» REQUIRED ACTION: For the records below, work out the number of lines holding "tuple" and reply with only that.

++++++++++++++++++++

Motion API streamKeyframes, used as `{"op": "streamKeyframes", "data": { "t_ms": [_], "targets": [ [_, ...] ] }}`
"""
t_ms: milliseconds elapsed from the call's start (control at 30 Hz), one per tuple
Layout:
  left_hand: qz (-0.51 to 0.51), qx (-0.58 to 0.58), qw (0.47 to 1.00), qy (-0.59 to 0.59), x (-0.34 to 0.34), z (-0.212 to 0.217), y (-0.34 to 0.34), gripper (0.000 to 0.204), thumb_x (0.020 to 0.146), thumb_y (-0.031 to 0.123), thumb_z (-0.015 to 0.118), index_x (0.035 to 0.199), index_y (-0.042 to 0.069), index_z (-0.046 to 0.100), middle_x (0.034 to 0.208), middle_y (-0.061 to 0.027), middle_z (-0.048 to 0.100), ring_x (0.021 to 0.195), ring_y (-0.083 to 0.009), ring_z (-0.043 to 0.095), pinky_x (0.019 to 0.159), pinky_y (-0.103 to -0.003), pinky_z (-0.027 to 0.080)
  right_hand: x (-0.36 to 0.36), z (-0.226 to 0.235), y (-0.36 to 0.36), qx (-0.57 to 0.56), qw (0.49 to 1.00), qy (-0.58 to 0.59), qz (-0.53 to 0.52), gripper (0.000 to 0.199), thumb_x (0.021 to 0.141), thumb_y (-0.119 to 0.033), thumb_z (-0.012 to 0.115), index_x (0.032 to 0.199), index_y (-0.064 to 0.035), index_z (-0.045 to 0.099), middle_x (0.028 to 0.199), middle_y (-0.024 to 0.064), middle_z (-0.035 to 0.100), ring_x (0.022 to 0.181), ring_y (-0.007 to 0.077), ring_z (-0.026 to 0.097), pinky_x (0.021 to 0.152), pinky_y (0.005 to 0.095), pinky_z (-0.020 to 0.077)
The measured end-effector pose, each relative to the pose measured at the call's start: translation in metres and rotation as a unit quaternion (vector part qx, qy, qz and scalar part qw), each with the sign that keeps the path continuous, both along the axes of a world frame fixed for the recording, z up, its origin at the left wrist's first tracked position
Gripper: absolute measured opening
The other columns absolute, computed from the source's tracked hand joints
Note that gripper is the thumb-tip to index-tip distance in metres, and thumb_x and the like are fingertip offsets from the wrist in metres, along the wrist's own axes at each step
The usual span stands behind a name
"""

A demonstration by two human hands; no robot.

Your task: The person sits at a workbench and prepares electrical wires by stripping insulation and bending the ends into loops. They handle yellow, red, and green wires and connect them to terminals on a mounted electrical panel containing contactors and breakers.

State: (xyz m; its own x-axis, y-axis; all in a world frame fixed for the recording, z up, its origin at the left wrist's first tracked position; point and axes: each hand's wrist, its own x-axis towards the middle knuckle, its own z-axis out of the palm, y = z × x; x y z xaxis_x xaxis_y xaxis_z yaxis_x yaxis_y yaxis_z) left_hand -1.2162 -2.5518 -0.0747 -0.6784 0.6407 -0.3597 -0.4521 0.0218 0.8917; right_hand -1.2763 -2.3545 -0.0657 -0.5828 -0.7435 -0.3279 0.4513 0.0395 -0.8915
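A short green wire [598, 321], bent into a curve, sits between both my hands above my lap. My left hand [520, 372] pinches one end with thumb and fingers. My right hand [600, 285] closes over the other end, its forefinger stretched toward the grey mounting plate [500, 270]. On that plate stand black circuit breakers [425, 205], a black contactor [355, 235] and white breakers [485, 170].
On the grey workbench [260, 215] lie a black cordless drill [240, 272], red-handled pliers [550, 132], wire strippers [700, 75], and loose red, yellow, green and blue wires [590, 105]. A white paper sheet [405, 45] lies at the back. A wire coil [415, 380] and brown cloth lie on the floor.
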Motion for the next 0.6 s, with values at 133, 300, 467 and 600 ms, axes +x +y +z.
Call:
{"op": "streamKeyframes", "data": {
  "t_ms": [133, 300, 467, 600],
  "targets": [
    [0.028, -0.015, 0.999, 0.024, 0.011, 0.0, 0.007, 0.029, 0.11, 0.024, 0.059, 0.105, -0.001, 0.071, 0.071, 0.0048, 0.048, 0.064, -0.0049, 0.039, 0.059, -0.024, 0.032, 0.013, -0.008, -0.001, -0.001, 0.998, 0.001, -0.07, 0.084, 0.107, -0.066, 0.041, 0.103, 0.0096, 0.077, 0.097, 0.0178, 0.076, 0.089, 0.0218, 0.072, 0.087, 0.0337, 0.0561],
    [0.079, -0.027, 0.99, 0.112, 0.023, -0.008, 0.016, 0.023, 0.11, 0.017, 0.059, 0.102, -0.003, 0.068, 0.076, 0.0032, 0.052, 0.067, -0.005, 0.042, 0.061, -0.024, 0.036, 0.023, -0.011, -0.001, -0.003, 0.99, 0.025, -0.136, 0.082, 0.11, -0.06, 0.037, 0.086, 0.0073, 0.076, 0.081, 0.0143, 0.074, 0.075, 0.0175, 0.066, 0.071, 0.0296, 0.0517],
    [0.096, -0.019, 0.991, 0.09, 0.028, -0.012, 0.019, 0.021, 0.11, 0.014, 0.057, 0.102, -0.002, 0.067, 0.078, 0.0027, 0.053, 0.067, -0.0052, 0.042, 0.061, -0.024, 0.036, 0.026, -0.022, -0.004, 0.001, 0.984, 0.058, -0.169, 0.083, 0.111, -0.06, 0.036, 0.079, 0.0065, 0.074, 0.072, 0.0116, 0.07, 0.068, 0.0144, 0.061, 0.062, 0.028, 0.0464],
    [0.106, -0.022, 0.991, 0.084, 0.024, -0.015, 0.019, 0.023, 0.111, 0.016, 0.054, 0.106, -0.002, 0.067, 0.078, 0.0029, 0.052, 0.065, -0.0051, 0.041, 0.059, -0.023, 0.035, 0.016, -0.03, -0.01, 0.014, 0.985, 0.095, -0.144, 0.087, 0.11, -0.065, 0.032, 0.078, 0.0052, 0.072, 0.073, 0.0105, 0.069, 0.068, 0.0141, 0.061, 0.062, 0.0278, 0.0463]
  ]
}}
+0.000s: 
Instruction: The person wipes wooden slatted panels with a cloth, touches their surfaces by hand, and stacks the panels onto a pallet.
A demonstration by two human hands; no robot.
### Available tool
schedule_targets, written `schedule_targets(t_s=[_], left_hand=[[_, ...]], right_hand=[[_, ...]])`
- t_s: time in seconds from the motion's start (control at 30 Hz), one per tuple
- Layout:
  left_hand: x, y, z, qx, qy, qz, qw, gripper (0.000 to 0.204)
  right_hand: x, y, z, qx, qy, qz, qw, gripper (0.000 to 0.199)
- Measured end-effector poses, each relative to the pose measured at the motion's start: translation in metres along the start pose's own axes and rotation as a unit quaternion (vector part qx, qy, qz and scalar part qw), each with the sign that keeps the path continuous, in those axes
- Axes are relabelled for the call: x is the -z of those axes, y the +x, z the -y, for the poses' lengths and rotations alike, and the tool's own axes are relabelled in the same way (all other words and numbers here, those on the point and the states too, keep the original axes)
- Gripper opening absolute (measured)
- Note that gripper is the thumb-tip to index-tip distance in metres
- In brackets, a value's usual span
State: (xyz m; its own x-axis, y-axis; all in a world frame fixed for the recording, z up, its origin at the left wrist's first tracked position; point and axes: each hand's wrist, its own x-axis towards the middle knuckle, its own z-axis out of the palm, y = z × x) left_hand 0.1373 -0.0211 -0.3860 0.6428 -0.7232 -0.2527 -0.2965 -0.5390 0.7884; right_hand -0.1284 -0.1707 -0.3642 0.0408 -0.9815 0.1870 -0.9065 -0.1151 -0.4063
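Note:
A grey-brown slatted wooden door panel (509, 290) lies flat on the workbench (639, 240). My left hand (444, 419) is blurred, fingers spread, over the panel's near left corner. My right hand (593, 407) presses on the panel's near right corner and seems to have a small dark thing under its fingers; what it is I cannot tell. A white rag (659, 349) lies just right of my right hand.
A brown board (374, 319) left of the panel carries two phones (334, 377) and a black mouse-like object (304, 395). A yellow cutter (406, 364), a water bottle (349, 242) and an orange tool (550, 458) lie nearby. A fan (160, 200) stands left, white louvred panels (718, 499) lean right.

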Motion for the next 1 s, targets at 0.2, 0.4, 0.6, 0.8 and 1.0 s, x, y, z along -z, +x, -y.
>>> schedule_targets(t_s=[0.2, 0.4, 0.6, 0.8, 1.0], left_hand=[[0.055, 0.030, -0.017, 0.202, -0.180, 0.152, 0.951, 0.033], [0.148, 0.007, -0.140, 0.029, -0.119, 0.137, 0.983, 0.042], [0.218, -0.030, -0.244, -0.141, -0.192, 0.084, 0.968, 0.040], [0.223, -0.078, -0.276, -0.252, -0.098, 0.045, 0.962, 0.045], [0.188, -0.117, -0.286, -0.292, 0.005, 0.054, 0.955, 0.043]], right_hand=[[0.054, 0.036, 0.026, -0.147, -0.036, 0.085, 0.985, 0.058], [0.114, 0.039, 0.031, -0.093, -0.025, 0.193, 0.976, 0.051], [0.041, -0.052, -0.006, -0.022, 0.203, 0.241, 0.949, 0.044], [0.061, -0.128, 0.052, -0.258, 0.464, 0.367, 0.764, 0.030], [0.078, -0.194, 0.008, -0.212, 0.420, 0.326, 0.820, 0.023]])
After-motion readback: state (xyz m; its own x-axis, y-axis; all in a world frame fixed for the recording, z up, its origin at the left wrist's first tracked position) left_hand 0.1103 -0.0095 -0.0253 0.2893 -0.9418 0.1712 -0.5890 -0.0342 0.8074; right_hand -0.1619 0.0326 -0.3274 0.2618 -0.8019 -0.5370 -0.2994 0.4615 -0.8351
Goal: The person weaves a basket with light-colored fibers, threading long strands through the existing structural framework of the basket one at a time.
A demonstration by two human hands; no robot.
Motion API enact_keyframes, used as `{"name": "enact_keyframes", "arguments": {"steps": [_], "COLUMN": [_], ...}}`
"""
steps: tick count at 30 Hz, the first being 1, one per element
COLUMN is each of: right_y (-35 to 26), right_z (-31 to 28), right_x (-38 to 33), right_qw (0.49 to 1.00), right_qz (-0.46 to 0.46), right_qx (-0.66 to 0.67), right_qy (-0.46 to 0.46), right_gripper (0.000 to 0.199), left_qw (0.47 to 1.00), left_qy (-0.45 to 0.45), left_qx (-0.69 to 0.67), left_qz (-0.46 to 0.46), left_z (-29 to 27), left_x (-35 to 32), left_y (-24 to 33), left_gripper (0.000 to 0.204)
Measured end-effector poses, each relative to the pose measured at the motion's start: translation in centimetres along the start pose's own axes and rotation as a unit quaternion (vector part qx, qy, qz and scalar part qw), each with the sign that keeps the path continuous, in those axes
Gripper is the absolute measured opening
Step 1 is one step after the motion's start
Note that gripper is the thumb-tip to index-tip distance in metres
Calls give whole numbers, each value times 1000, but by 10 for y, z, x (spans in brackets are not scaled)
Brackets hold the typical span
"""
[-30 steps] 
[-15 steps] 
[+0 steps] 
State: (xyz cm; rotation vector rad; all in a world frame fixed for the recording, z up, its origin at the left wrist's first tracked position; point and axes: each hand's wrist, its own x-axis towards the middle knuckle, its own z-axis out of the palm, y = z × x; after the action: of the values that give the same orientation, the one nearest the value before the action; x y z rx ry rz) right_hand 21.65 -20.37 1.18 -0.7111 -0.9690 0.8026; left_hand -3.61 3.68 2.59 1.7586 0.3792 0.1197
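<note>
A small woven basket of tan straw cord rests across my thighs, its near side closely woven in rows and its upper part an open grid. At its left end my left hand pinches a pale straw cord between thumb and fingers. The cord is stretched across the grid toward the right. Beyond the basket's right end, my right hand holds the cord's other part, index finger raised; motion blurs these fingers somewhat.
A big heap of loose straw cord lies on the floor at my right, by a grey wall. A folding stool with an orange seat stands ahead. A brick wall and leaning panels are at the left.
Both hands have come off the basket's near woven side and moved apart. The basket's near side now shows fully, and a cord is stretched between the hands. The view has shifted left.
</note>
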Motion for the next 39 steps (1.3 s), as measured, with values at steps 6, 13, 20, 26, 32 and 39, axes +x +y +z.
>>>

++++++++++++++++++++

» ANSWER BELOW: 2